> _Task directions_: Search the records for the string "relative" and copy every line in which it appears.
-----
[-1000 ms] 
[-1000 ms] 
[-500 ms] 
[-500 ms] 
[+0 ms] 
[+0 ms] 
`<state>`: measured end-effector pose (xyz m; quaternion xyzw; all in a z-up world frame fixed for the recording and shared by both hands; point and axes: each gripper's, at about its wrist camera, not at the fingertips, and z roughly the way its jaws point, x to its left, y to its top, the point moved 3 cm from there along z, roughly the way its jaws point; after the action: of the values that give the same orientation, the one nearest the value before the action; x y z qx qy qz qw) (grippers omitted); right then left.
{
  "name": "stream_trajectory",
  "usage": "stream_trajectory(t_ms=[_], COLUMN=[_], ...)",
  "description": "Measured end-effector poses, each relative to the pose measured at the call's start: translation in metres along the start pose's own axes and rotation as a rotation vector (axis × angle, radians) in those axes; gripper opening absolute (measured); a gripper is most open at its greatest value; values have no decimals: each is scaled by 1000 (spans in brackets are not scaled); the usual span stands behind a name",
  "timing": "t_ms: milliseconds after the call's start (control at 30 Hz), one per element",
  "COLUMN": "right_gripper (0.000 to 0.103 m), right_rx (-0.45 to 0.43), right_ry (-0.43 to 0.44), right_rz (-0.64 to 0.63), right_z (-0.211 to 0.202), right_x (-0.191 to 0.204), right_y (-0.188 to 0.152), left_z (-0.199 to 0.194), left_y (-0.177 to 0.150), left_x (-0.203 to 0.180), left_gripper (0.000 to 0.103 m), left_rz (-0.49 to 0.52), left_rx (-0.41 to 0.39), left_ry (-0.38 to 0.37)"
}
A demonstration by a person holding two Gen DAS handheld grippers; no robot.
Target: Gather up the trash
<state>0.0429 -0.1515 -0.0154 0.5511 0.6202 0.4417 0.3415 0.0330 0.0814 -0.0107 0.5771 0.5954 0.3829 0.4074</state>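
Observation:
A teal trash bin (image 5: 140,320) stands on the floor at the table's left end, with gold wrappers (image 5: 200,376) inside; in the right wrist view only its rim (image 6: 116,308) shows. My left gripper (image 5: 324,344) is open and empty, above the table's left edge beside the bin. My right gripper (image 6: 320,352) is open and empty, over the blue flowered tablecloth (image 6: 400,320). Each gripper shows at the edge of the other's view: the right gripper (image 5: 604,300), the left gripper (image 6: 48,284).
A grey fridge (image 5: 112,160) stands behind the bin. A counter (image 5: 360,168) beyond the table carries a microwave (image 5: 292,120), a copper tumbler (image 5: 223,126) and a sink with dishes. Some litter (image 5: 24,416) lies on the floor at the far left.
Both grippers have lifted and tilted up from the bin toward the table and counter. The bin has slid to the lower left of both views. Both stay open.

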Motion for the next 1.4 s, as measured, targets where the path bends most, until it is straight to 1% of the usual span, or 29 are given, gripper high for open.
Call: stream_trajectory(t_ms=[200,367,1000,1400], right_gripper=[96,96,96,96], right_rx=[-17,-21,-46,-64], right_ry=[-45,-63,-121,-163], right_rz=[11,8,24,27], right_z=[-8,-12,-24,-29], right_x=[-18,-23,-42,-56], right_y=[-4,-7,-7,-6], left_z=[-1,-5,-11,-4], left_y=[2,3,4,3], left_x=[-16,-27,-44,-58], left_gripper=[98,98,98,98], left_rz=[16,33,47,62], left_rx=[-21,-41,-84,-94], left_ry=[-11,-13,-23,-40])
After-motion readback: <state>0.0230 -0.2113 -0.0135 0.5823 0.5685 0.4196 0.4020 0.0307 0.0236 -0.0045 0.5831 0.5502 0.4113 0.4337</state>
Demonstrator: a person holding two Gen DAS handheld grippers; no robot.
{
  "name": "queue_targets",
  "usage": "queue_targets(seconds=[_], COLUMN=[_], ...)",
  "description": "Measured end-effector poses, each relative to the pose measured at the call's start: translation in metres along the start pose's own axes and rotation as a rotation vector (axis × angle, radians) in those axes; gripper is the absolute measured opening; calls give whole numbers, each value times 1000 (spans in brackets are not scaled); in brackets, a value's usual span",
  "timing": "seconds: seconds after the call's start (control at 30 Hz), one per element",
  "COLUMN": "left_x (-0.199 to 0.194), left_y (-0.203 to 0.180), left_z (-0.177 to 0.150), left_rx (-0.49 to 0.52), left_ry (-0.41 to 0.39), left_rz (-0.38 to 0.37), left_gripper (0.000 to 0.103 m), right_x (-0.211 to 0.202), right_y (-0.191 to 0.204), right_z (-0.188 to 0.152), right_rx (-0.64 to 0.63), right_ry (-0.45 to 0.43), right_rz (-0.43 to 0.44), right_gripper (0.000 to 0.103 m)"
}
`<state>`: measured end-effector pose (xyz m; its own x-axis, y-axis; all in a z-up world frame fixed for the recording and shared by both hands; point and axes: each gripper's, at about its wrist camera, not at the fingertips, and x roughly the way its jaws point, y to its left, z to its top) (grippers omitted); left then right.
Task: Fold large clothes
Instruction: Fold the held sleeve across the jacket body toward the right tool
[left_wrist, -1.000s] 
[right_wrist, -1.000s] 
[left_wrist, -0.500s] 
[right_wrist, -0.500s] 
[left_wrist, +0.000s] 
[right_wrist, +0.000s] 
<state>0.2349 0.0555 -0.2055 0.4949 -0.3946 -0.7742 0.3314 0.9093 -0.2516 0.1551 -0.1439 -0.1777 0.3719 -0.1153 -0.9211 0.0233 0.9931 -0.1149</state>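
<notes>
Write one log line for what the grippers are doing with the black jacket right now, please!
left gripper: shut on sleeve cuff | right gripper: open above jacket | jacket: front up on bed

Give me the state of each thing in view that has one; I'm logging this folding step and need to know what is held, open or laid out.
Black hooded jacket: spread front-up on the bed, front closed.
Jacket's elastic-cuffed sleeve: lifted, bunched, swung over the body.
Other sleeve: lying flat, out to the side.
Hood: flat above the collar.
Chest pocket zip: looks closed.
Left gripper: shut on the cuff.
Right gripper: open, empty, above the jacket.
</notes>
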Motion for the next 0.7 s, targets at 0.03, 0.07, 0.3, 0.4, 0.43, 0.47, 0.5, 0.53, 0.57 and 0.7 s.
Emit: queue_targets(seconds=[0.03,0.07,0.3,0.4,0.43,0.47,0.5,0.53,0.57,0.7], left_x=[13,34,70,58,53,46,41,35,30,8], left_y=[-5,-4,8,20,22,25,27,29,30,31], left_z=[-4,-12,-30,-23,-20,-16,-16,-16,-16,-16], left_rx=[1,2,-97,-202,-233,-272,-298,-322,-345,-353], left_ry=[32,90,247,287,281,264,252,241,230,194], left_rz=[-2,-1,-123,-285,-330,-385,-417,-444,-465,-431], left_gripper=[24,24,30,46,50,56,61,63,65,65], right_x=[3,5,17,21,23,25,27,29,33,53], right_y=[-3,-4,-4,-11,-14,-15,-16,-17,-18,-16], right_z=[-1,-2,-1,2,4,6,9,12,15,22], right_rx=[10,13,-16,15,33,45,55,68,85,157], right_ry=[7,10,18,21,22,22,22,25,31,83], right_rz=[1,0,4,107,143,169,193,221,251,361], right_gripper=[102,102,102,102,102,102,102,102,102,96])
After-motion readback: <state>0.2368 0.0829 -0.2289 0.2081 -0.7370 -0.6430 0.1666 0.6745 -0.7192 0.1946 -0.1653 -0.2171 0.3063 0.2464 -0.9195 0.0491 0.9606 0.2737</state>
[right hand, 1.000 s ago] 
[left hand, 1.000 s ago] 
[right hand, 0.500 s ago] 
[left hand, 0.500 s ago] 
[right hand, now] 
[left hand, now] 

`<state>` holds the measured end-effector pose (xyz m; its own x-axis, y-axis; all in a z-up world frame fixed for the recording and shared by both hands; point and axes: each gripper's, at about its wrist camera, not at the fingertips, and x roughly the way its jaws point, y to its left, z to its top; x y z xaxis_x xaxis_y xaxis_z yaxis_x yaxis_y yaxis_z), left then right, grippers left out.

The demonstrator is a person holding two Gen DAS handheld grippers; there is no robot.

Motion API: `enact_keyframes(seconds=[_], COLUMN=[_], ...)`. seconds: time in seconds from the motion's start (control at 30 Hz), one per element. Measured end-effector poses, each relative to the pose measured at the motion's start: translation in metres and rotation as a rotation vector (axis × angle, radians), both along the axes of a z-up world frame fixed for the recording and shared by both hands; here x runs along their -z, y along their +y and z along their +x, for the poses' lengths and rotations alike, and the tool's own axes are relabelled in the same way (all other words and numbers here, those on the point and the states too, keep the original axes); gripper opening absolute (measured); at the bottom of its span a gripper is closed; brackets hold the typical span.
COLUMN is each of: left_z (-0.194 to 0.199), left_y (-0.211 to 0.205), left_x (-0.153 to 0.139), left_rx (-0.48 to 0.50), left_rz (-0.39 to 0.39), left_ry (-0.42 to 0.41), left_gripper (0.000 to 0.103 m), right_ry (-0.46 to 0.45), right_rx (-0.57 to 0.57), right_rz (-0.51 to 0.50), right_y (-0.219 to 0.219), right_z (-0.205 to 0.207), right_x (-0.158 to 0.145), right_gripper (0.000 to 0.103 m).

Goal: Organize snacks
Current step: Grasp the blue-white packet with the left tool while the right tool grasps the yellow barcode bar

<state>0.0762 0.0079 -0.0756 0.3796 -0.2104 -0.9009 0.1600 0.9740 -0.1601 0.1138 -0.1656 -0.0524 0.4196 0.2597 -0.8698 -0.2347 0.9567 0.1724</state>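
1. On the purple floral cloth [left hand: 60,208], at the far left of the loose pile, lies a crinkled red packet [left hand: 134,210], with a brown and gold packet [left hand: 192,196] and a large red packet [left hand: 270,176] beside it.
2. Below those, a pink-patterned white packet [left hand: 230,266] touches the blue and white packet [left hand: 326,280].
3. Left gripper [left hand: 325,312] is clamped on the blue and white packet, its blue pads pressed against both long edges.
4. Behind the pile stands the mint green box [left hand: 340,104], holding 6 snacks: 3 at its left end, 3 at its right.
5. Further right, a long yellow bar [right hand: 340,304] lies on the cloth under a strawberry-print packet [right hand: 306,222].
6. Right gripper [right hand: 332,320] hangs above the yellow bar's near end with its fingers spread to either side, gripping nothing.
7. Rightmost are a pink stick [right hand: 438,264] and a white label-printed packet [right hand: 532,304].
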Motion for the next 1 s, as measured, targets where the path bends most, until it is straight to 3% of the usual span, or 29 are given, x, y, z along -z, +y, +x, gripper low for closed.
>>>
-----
> _Answer box_:
  "description": "Measured end-effector poses, each relative to the pose measured at the call's start: translation in metres along the start pose's own axes and rotation as a rotation vector (axis × angle, radians) in those axes; gripper opening absolute (measured); a gripper is most open at its greatest value; values have no decimals: each is scaled by 1000 (spans in brackets are not scaled); the usual span stands behind a name",
  "description": "Measured end-effector poses, each relative to the pose measured at the call's start: translation in metres along the start pose's own axes and rotation as a rotation vector (axis × angle, radians) in those axes; gripper is the absolute measured opening; calls give whole numbers, each value times 1000 (spans in brackets are not scaled); in brackets, a value's usual span",
Motion API: `enact_keyframes(seconds=[_], COLUMN=[_], ...)`. seconds: time in seconds from the motion's start (control at 30 Hz), one per element. Measured end-effector poses, each relative to the pose measured at the motion's start: translation in metres and rotation as a rotation vector (axis × angle, radians), both along the axes of a z-up world frame fixed for the recording and shared by both hands; here x runs along their -z, y along their +y and z along their +x, for the poses' lengths and rotations alike, and the tool's own axes are relabelled in the same way (all other words and numbers here, those on the point and the states too, keep the original axes); gripper opening absolute (measured); at the bottom of its span a gripper is closed; brackets hold the typical span.

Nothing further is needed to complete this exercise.